A voter registration card bearing the name Feton Sutton, Duckett’s Nassau alias, was found on Gaston, as were several personal papers belonging to Duckett and an address book with the initials J.D. Gray was also arrested as he was leaving the airport; a business card of Colebrook’s was discovered in his possession. No one saw Duckett disembark in Miami from Flight 44.
This scenario makes it perfectly plain to me that the jury could reasonably infer that Duckett was a member of a conspiracy to import heroin and knowingly acted to further its end. That a conspiracy exists may be easily inferred from the actions of Cole-brook, Gaston, and Gray, and evidence found on Gaston and Gray after they were arrested in Miami. That Duckett not only knew Colebrook, Gaston, and Gray, but also was closely associated with their illicit activity at the Bahamas Airport, is just as clear. These two inferences are insufficient to implicate him in the conspiracy. But what else might the jury reasonably infer? After DeMeritte placed two black suitcases at counter 16 and returned where the four were initially standing, Gaston and Gray had left to cheek in with the airlines, and Colebrook and Duckett was standing together. They had the red suitcase, a black suitcase, and a handbag. Colebrook asked DeMeritte to take the red suitcase past customs. The most obvious inference is that Colebrook wanted DeMeritte to believe that, in his capacity as a customs official, he was doing a special favor for one of the people he came to the airport with. Cole-brook could not appear to be the approving customs official for his own luggage. He needed to appear to act for a traveler he had inspected. Duckett was his foil. The jury could reasonably infer that the conspirators intended for Colebrook to appear to be using his influence as a customs official to get Duckett’s red suitcase through customs without further inspection. The jury could also reasonably infer that Duckett stood there while Colebrook gave his instructions to DeMeritte so that it would appear to DeMeritte that Colebrook was using his influence on Duckett’s behalf and thus give to Colebrook’s actions the desired appearance. Duckett’s offering of an alias to Boeman (the same alias later found on Gaston), his falsehood about possession of a “friend’s” luggage and passport, and his request to Boeman for some assurance that his luggage would not be inspected again by Miami customs, are equally inconsistent with the notion that Duckett was not a member of the conspiracy. Rather, the jury had every reason to infer that the remaining conspirators would not have conducted their criminal activity with an outsider in their midst who was actually watching and hearing the key event: the *1034diversion of the heroin-filled red suitcase past regular inspection.

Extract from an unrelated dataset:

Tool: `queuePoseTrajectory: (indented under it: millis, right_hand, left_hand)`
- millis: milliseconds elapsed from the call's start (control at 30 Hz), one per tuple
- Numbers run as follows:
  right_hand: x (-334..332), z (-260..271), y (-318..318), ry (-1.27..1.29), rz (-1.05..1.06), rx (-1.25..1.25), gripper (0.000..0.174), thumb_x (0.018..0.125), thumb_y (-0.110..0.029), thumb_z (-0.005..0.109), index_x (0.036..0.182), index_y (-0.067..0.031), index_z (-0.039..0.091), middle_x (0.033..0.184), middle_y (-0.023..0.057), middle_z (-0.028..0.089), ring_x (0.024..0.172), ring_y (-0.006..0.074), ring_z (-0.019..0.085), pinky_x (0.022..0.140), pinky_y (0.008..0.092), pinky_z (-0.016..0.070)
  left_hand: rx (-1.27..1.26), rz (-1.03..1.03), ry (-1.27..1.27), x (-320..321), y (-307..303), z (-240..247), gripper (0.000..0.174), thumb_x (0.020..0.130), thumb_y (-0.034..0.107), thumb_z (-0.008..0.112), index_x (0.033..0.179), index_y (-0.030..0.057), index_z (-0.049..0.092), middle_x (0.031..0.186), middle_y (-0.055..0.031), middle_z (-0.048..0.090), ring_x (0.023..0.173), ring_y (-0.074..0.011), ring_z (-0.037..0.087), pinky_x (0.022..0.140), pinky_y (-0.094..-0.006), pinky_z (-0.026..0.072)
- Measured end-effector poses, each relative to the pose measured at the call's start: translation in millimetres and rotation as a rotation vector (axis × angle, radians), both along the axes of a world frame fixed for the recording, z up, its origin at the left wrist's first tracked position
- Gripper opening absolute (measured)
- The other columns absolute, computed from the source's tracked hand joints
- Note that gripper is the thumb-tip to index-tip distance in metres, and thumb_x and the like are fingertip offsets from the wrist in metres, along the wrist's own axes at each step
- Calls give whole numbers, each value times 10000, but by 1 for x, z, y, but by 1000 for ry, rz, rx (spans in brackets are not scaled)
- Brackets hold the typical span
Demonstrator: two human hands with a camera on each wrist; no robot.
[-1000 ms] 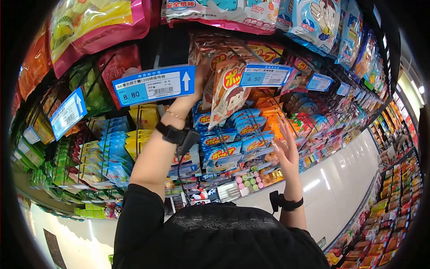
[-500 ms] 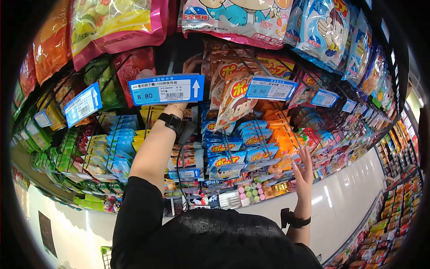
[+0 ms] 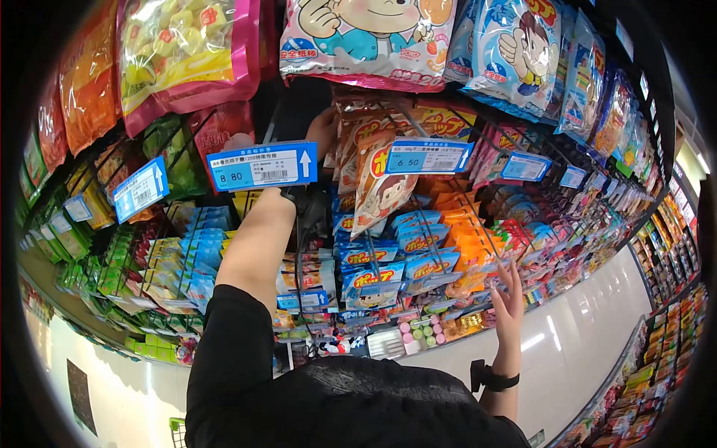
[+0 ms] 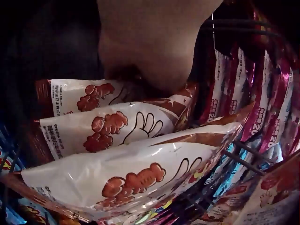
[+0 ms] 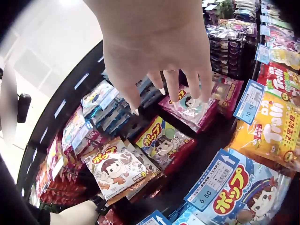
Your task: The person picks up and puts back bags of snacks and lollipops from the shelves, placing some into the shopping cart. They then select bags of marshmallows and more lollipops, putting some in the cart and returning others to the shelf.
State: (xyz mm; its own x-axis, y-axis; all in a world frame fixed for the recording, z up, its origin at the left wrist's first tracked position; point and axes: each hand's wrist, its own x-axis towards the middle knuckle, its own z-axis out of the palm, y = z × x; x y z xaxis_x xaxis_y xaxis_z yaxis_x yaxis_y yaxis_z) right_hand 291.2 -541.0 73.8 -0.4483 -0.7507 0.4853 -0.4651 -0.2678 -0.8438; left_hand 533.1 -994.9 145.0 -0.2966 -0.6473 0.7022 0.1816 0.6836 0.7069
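My left hand (image 4: 147,44) reaches in among several brown-and-white candy bags (image 4: 140,176) hanging in a row. In the left wrist view its fingers drop behind the rearmost bags, so I cannot tell whether they grip one. From the head view, most of this hand and its wrist are hidden behind a blue price tag (image 3: 263,166) marked 8.80. The front brown candy bag (image 3: 382,190) hangs tilted beside the arm. My right hand (image 3: 509,305) is held up with fingers spread and nothing in it, in front of the lower shelves. Pink candy bags (image 5: 192,110) lie beyond its fingers in the right wrist view.
Large candy bags (image 3: 366,45) hang overhead. A second price tag (image 3: 428,156), marked 6.50, juts out on a rod right of the brown bags. Blue candy packets (image 3: 373,285) and orange packets (image 3: 467,250) fill the racks below. Aisle floor (image 3: 556,328) shows at right.
My left forearm has gone deeper and upward, and its wristband has passed behind the price tag. The right hand has dropped slightly and shifted right, still empty. The head view has shifted somewhat.
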Motion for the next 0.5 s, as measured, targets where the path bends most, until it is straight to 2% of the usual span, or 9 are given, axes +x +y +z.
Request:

This jury could have concluded that Duckett was an innocent lamb who just happened to wind up among friends who were heroin-smuggling wolves or that he knew exactly what was up and participated in the conspiracy. Since it is so reasonable to my mind that the likelihood he did not participate in the conspiracy “was too slim to be troubling” to the jury, United States v. Alvarez, 548 F.2d 542, 545 (5th Cir. 1977), I do not understand how we can reverse their verdict. Thus, I would affirm.